In short, the reason for the failure of the intercooler of the C902A1B unit can be attributed to 1 rough process, uneven and irregular chip spacing, poor anti-vibration ability, 2 small gaps, which can easily cause condensed water to bridge and increase airflow resistance, and Cause the core to corrode 3 single tube plate structure, the other end of the water pipe is connected with a U-shaped pipe, which makes it difficult to clean dirt and difficult to repair leaks.
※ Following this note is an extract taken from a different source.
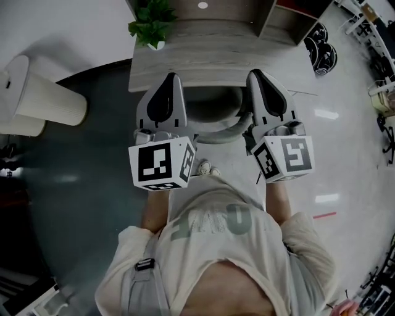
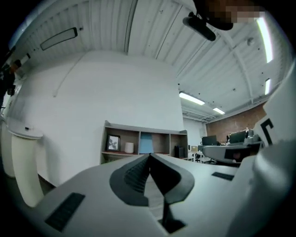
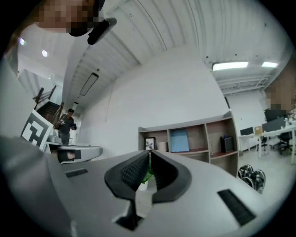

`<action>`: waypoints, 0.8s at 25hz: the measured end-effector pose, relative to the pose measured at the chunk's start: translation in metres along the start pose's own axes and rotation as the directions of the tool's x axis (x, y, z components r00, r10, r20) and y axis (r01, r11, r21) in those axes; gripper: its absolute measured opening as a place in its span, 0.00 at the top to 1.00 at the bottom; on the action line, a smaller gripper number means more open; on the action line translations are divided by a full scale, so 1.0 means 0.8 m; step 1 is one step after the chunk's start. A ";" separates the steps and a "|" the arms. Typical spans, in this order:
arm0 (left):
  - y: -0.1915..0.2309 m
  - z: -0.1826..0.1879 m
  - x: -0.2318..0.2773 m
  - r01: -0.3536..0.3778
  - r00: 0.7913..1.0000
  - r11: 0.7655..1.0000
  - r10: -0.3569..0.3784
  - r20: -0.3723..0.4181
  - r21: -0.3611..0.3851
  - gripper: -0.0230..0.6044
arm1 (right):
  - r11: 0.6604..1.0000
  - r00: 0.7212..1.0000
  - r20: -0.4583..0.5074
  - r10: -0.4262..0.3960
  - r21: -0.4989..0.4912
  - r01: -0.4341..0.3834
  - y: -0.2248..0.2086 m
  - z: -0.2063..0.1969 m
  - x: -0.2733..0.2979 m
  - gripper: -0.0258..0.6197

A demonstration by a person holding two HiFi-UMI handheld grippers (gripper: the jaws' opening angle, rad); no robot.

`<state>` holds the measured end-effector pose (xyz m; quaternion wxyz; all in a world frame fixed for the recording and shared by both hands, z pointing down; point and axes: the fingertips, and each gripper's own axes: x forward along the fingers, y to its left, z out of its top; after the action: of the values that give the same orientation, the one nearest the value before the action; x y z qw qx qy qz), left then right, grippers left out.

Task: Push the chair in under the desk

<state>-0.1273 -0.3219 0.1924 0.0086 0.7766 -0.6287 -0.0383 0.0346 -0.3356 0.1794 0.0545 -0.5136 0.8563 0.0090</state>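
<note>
The grey chair (image 1: 217, 131) stands tucked against the wood-grain desk (image 1: 203, 62), its curved back showing just below the desk's front edge. Both grippers are held up side by side over the chair and point at the desk. My left gripper (image 1: 172, 76) is shut with nothing between its dark pads; in its own view the tips (image 2: 149, 156) meet in front of a shelf unit (image 2: 144, 142). My right gripper (image 1: 253, 73) is shut and empty too, and its closed tips (image 3: 150, 152) point toward the same shelf unit (image 3: 189, 139).
A potted plant (image 1: 152, 22) sits on the desk's left end, and the shelf unit (image 1: 281, 18) rises at the back. A white cylindrical object (image 1: 46, 99) stands to the left on a dark round rug (image 1: 86, 166). Black round things (image 1: 321, 52) lie on the floor right of the desk. A person (image 3: 67, 123) stands far off.
</note>
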 end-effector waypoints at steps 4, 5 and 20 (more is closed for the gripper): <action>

3.3 Measures to improve the intercooler of C902A1B unit For the reasons analyzed above, the following two improvement measures are proposed for C902A1B unit 3.3.1 In view of the unstable airflow, poor heat transfer performance, and poor mechanical vibration resistance, the overall shape can be adopted. The petal-shaped finned tube PF heat transfer tube is used to enhance heat transfer, or the low-fin fin tube is used to enhance heat transfer.
PF heat transfer tube is a new type of enhanced heat transfer tube jointly researched and developed by Professor Wang Shiping Lin Peisen from the Institute of Chemical Engineering of South China University of Technology. Its structure 7. The PF tube can adapt to single-phase flow and multi-phase flow under various conditions Enhanced heat transfer of the flow. In addition, many scientific researchers in the Institute of Chemical Industry have used a variety of working media to study the enhanced heat transfer performance of PF tubes. Regarding gas, Zhan Qingliu used air as the medium in 1996 to study the heat transfer performance and flow resistance performance of PF tubes with a variety of flow methods in transverse and longitudinal directions, and proposed a relatively complete calculation method for heat transfer coefficient and flow resistance6 , And has been used in D 1007 air compressor.
The strengthening mechanism of the PF tube includes three aspects. It greatly increases the heat transfer area, and its ribbing coefficient is between 2.3 and 2.5. Therefore, the use of PF tubes can greatly reduce the amount of metal. PF tubes are a kind of fins.